Drunk Driving Defense or Sleep Deprivation?
Imagine that you come across a person who acts confused, their appearance is disheveled, their eyes are bloodshot and they have an odor of alcohol on their breath. Are they drunk?
What I just described is a person who worked for 17 straight hours at a physically and mentally taxing job. Instead of going home, he stopped by a co-worker’s party, had one beer and then proceeded home. He was stopped a police officer and arrested for drunk driving.
A chronic sleep-restricted state can cause fatigue, daytime sleepiness, clumsiness and weight loss or weight gain It adversely affects the brain and cognitive function. A 2000 study, by the UCSD School of Medicine and the Veterans Affairs Healthcare System in San Diego, used functional magnetic resonance imaging (fMRI) technology to monitor activity in the brains of sleep-deprived subjects performing simple verbal learning tasks. The study showed that regions of the brain’s prefrontal cortex, an area that supports mental faculties such as working memory and logical and practical (“means-ends”) reasoning, displayed more activity in sleepier subjects. Researchers interpreted this result as indicating that the brain of the average sleep-deprived subject had to work harder than that of the average non-sleep-deprived subject to accomplish a given task, and from this indication they inferred the conclusion the brains of sleep-deprived subjects were attempting to compensate for adverse effects caused by sleep deprivation. This can easily be mistaken for impaired/drunk driving.
Attorneys will tell you that more innocent people are charged with drunk driving than any other charge. Why? Because all that is required to sustain the charge is an officer’s opinion that you are impaired. Sometimes the results are tragic. John Abbott, 45, says he was tossed in a Houston jail after cops spotted him sleeping in his truck outside a hotel in November 2012, according to a lawsuit filed this week. But once he was in the clink, a pack of jail workers allegedly pummeled him and stole his $160.Read more: http://www.nydailynews.com/news/crime/texas-man-beaten-robbed-authorities-city-jail-lawsuit-article-1.1743133#ixzz2zTqBAKcs
If you find yourself charged with a DUI (now called OVI), please call me.

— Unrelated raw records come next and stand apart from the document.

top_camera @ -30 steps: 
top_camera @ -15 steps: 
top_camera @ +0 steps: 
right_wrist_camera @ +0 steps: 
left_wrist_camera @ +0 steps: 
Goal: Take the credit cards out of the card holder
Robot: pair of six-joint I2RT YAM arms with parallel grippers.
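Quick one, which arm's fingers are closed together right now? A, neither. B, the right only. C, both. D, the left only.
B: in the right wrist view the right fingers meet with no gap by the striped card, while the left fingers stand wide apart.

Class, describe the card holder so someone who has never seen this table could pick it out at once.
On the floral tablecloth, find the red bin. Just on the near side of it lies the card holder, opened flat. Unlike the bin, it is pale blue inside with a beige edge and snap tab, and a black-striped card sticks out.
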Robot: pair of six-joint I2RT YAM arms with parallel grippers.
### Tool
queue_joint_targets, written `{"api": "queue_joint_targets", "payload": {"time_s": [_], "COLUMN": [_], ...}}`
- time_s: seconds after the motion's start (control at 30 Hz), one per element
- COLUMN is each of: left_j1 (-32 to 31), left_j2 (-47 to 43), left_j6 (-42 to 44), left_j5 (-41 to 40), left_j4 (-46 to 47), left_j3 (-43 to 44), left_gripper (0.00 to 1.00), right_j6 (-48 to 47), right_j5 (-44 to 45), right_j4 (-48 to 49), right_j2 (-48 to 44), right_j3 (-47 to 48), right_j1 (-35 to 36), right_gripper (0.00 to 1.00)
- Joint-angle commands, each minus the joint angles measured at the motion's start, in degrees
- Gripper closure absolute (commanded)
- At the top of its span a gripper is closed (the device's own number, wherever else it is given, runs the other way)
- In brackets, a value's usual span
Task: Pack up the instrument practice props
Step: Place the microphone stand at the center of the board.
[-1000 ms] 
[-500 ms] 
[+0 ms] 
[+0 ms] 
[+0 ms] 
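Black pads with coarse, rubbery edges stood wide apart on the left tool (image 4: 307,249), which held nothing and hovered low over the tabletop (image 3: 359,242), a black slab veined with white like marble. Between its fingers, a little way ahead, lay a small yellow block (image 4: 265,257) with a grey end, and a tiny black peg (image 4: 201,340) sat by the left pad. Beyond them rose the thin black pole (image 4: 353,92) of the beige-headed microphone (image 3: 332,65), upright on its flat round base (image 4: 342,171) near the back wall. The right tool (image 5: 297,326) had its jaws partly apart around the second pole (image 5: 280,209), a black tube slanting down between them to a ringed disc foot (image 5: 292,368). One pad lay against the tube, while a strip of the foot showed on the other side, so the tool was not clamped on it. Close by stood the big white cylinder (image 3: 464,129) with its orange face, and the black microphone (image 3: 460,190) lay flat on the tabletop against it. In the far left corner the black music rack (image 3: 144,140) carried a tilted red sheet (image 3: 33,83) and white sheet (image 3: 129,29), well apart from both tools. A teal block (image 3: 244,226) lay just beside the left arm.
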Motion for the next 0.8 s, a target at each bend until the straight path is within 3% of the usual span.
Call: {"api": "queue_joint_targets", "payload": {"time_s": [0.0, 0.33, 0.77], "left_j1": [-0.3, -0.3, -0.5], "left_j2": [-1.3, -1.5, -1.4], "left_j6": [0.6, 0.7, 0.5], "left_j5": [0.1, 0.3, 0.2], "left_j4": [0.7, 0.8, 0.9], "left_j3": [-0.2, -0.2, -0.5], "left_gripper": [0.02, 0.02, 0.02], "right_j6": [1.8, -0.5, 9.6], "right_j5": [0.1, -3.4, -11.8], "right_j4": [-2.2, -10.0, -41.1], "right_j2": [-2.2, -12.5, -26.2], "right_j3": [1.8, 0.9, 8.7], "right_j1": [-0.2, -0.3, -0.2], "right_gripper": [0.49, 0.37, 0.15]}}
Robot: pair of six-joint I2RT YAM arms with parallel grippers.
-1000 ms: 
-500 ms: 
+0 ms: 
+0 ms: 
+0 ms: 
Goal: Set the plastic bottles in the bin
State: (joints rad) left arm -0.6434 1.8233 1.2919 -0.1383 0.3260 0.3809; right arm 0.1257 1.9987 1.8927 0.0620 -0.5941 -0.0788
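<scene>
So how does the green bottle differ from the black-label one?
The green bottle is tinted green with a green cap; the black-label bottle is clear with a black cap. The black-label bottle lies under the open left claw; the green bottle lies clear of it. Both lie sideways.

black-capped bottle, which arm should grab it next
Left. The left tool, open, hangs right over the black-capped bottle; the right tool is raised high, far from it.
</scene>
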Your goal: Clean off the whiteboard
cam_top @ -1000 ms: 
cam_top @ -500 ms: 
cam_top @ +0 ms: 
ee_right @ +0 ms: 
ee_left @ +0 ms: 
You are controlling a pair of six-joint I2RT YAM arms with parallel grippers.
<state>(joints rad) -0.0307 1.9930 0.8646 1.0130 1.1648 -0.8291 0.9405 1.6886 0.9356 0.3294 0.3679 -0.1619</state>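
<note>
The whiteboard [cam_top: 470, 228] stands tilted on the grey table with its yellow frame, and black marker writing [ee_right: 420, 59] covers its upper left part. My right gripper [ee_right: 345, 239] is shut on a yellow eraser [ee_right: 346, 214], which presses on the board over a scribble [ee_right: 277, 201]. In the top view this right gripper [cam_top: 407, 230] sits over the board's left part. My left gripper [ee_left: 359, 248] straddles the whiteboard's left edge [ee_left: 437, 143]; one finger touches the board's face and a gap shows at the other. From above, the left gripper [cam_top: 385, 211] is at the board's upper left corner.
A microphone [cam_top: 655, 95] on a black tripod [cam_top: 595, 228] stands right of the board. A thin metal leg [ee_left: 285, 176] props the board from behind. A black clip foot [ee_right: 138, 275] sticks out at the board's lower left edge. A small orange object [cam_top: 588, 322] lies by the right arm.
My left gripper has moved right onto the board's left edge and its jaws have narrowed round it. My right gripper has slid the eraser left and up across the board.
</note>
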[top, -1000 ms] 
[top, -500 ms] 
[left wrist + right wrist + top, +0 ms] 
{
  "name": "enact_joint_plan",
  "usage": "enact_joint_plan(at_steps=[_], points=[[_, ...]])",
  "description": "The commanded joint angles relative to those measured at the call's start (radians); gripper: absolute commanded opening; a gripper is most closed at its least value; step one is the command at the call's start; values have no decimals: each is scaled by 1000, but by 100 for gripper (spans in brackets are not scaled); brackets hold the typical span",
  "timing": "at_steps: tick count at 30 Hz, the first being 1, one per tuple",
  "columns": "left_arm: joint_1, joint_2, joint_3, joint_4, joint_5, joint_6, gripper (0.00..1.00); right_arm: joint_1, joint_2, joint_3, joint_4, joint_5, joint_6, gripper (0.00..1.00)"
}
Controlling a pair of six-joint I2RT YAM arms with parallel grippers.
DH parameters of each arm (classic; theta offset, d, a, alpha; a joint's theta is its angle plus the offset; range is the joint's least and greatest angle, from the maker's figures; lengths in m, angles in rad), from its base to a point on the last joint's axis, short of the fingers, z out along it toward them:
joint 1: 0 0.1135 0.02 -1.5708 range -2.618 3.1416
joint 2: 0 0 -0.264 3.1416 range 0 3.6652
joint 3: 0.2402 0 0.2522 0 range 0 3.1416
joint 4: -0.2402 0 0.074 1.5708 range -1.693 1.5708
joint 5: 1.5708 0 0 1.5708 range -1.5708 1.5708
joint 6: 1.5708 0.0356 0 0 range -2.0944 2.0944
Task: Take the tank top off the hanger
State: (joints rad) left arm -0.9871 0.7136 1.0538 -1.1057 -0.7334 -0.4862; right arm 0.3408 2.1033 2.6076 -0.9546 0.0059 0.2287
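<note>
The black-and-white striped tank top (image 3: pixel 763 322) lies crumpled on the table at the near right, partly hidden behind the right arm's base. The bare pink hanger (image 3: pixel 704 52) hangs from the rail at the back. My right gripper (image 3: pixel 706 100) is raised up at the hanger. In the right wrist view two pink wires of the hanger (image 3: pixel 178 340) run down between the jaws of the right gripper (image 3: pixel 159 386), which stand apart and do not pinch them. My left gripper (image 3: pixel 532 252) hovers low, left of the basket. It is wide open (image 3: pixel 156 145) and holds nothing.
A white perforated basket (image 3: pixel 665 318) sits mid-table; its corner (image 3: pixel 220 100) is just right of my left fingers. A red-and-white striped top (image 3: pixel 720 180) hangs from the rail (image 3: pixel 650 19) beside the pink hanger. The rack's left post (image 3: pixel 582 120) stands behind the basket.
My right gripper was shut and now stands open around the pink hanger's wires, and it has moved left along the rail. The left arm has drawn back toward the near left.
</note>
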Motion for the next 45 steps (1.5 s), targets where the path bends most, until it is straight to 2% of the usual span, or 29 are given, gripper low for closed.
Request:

Drunk Driving Defense attorney Charles M. Rowland II dedicates his practice to defending the accused drunk driver in the Miami Valley and throughout Ohio during prom season and beyond. He has the credentials and the experience to win your case and has made himself Dayton’s choice for drunk driving defense. Contact Charles Rowland by phone at (937) 318-1384 or toll-free at 1-888-ROWLAND (888-769-5263). If you need assistance after hours, call the 24/7 DUI Hotline at (937) 776-2671. You can have DaytonDUI at your fingertips by downloading the DaytonDUI Android App or have DaytonDUI sent directly to your mobile device by texting DaytonDUI (one word) to 50500. Follow DaytonDUI on Facebook, @DaytonDUI on Twitter, YouTube, Tumblr, Pheed and Pintrest or get RSS of the Ohio DUI blog. You can email CharlesRowland@DaytonDUI.com or visit his office at 2190 Gateway Dr., Fairborn, Ohio 45324. “All I do is DUI defense.”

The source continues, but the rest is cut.